= DIRECTIONS =
Transcribe exactly the first line of the listing below and each line that follows it, ending with the line that contains "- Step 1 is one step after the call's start", and omit the remainder.
[[ DATA BLOCK open ]]
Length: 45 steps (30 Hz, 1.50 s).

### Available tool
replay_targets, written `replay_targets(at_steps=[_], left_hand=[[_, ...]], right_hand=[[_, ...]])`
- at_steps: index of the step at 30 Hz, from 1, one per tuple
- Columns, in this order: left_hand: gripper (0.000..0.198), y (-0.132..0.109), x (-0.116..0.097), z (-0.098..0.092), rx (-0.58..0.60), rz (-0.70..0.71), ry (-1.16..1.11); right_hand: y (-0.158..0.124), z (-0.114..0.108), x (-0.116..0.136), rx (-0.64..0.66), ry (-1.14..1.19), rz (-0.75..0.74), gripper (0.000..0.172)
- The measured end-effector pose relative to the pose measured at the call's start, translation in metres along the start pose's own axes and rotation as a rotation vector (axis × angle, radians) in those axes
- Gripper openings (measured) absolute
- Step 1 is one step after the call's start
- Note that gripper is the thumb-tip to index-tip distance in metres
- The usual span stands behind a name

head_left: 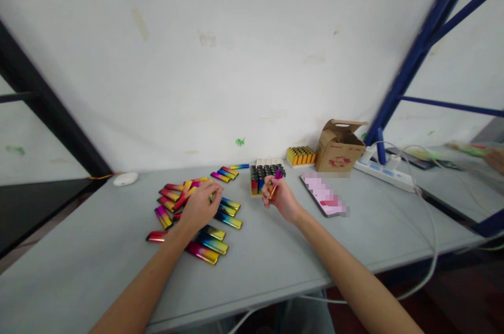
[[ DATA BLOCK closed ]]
= EXPECTED OUTPUT =
Length: 45 steps (30 Hz, 1.50 s).

### Available tool
replay_targets, written `replay_targets(at_steps=[_], left_hand=[[_, ...]], right_hand=[[_, ...]])`
- at_steps: index of the step at 30 Hz, from 1, one per tuple
- Columns, in this order: left_hand: gripper (0.000..0.198), y (-0.132..0.109), x (-0.116..0.097), z (-0.098..0.092), rx (-0.58..0.60), rz (-0.70..0.71), ry (-1.16..1.11); right_hand: y (-0.158..0.124), z (-0.114..0.108), x (-0.116..0.136), rx (-0.64..0.66), ry (-1.14..1.19), rz (-0.75..0.74), gripper (0.000..0.172)
- The measured end-effector pose relative to the pose measured at the call's start, translation in metres along the start pose's own axes and rotation as a rotation vector (axis × angle, radians) in those axes
- Gripper openings (measured) absolute
- Step 1 is one step after the call's start

This concludes the answer.